焦阿大領著葉尋花來到一棟白樓前,讓葉尋花在外麵等著,他先進去說一聲。


    這座白樓以前的時候是個賭場,裏麵的賭博設施一應俱全,是模仿澳門葡京酒店布置的。


    後來發現靠賭博賺錢不如直接搶劫來的快,反正這些賭客大多數都是被騙來的,那就先搶了再榨幹,直到榨不出一點油水。


    現在樓裏麵的賭博設施大多廢棄不用了,隻有一小部分供內部人員娛樂一下。


    焦阿大來到位於三樓的辦公室,園區主管沈三和正在等著他。


    沈三和是福建人,從小不愛學習混跡社會,後來因搶劫被警方通緝,這才跑到緬甸投靠了老鄉毛誌強。


    毛誌強此前在菲律賓跟著廣西人佘智江混,專門從事網絡賭博和詐騙,後來在菲律賓混不下去了,這才跑到緬甸三不管地帶開了這個詐騙園區。


    “老焦,謝謝你又給我送來了肥豬。”


    沈三和坐在寬大的落地窗前吸著雪茄往外麵看,正好能看到拎著密碼箱的葉尋花。


    “沈總,這個人可不一般,出千連我都看不出破綻,我想著帶他來讓你看看,能不能為我們所用。”


    “真有這麽厲害?那我可得好好抻量抻量,有沒有你說的這麽神奇。”


    “好,我這就把他叫上來。”


    焦阿大下樓來叫葉尋花,葉尋花在這短短的十幾分鍾已經把整個園區情況摸了個透徹。


    在這個大園區內,一共有三千多人,其中守衛管理人員一百二十六人,其它的都是員工。


    這些員工大多數是男性,占到總人數的百分之七十以上,他們占據了樓層中的大廳,每人麵前都有兩部以上的手機,正在不停的撥打電話。


    黑樓的下麵還有一個水牢,裏麵關著幾十個人,在那裏苟延殘喘。


    關於焦阿大和沈三和的談話他也聽了個一清二楚,對此並沒有放在心上,他把注意力放在了白樓頂樓最西邊的一間房子裏。


    這間房子裏麵的牆壁用鐵板做了加固,沒有留窗戶,房門安了兩層,十分堅固。


    房間的一角佇立著一個保險櫃,高約一米八,寬一米,厚 八十公分。


    這裏麵的東西不用猜也知道,肯定是貴重物品,就是不知道有多少。


    當他想要加大電量探查一下的時候,焦阿大出來了。


    “宋老弟,沈總要見你。
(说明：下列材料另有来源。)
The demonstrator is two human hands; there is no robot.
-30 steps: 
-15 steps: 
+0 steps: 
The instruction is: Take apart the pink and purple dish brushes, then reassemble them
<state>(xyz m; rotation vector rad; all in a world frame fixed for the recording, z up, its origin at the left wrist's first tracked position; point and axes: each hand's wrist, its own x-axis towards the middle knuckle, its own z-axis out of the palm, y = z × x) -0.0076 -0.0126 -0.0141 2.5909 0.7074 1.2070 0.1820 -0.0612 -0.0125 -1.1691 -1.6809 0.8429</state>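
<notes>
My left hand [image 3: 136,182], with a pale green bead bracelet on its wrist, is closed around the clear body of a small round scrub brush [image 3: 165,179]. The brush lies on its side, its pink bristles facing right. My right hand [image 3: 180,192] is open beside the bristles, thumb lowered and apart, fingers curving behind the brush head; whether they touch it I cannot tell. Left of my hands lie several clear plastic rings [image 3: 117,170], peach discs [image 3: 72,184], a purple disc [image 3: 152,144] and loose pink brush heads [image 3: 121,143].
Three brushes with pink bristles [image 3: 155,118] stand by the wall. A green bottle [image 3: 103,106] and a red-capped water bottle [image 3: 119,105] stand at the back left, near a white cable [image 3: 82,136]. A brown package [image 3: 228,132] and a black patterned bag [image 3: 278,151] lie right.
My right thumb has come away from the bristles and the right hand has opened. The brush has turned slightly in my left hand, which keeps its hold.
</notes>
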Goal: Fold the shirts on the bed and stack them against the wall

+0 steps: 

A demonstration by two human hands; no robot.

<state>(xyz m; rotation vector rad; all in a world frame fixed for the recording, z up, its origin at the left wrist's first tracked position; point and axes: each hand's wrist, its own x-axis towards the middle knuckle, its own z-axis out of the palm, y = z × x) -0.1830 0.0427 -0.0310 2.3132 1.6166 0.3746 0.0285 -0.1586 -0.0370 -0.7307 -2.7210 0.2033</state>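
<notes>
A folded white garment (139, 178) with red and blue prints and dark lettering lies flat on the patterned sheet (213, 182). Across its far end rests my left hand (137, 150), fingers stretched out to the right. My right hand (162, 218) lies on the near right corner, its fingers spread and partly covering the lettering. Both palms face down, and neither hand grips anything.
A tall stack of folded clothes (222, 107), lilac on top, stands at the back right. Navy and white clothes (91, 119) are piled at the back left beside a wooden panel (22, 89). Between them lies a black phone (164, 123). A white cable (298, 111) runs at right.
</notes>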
”


    “好。”


    葉尋花跟著焦阿大來到沈三和的辦公室,見沈三和已經在桌子上擺好了賭博道具。


    “宋老弟,聽老焦說你玩色子玩的不錯,敢不敢跟我賭幾把?”


    “有啥不敢的,賭注怎麽算?”


    “有點膽量,這樣,我贏了你留下來白幹一年,咋樣?”


    “那要是我贏了呢?”


    “你贏的機會不大,萬一你贏了,我給你五百萬,外加兩個靚女。”


    “好!怎麽個賭法?”


    “看到了沒有,這裏有六粒色子,咱們賭三局,我坐莊。”


    “請吧。”


    葉尋花不卑不亢,一眼就看出了這六粒色子貨真價實,並不像焦阿大賭場裏麵那種灌了水銀的。


    看來這個姓沈的有兩下子。


    隻見沈三和把色子抓在手裏隨手一撒,六粒色子在桌子上翻滾跳躍,不一會兒依次停下來,全都是 6。


    “這第一局我們比大,我是莊家,你就算能擲出六個 6 來也是個輸,所以說第一局我贏了。”


    沈三和不無得意的說。


    “那可不一定,六個 6 點是 36 點,我若擲出個 37 點不就贏了嗎?”


    “哈哈,開什麽玩笑?六粒色子最大就是 36 點,說什麽也出不來 37 點。”


    就連焦阿大也覺得葉尋花有些異想天開。


    “宋老弟,這一局你就認輸吧。”


    葉尋花沒有理會他們,伸手抓起色子隨手一擲,隻見五粒色子全都 6 麵朝上,隻有最後一個還在桌子上滴溜溜轉動。


    葉尋花打了個響指,隻聽“啪”的一聲,那粒轉動的色子竟然裂為了兩半。


    出現在桌子上的赫然是六個 6 點,和一個 1 點,總數恰好是 37 點。


    “啊?”


    焦阿大和沈三和都是大吃一驚,這種隻存在於電影中的情況竟然出現在現實生活中,還就在自己的眼皮子底下。


    “好!這一局算你贏了,第二局我們比小。”


    沈三和重新又換上一粒色子,還是信手一撒,桌麵上出現了六個 1。


    這下看你怎麽辦,要是再有裂開的,點數反而更大了。


    葉尋花依舊不慌不忙,他故技重施,五粒色子都是 1 點,最後一粒還是裂開了,隻不過中間裂開的麵朝上,白光光的麵沒有點。


    “五點!”


    焦阿大忍不住叫了一聲。


    “這一局我是不是又贏了?”


    葉尋花問沈三和。


    沈三和麵色有些難看,他一言不發打開抽屜取出六粒青銅色子來,又拿來一個長竹筒。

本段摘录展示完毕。